WORK INSTRUCTION:
Search the listing below for the line with "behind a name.", then write out that line and every one after it exactly, without the pictures.

------ MATERIAL PROVIDED

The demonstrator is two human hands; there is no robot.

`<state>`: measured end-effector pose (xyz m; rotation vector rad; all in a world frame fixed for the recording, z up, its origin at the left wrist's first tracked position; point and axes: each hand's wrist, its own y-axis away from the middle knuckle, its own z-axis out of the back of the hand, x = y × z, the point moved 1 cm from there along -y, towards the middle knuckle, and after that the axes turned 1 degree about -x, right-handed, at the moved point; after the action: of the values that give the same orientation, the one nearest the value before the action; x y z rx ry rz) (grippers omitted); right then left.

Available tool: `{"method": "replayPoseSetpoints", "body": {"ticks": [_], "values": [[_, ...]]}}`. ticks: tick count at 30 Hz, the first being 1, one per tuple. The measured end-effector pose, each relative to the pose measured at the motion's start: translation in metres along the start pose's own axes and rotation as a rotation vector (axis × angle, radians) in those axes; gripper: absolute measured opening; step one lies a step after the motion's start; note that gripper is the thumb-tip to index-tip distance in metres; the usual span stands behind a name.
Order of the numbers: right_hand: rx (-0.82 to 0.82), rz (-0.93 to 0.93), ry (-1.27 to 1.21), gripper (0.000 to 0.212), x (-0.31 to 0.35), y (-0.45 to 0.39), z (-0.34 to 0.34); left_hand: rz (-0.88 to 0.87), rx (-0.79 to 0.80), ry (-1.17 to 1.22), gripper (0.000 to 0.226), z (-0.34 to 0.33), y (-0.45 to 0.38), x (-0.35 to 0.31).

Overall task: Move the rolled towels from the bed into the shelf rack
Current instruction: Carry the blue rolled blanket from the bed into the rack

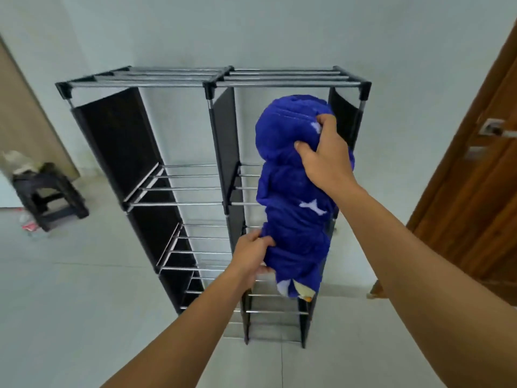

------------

TASK SOLUTION:
Available tool: `{"method": "replayPoseSetpoints", "body": {"ticks": [_], "values": [[_, ...]]}}`. ticks: tick count at 30 Hz, the first being 1, one per tuple. The measured end-effector pose, each relative to the pose measured at the motion's start: translation in metres along the start pose's own axes and rotation as a rotation vector (axis × angle, radians) in those axes; gripper: absolute measured opening; step one lies a step after the motion's start; note that gripper is the thumb-tip to index-tip distance in metres; the usual span stands behind a name.
Order of the numbers: right_hand: rx (-0.82 to 0.82), rz (-0.93 to 0.93), ry (-1.27 to 1.21), gripper (0.000 to 0.212), x (-0.31 to 0.35), y (-0.45 to 0.39), z (-0.34 to 0.34); left_hand: rz (-0.88 to 0.87), rx (-0.79 to 0.80), ry (-1.17 to 1.22), gripper (0.000 to 0.226), z (-0.34 to 0.33), y (-0.45 to 0.38), x (-0.35 to 0.31).

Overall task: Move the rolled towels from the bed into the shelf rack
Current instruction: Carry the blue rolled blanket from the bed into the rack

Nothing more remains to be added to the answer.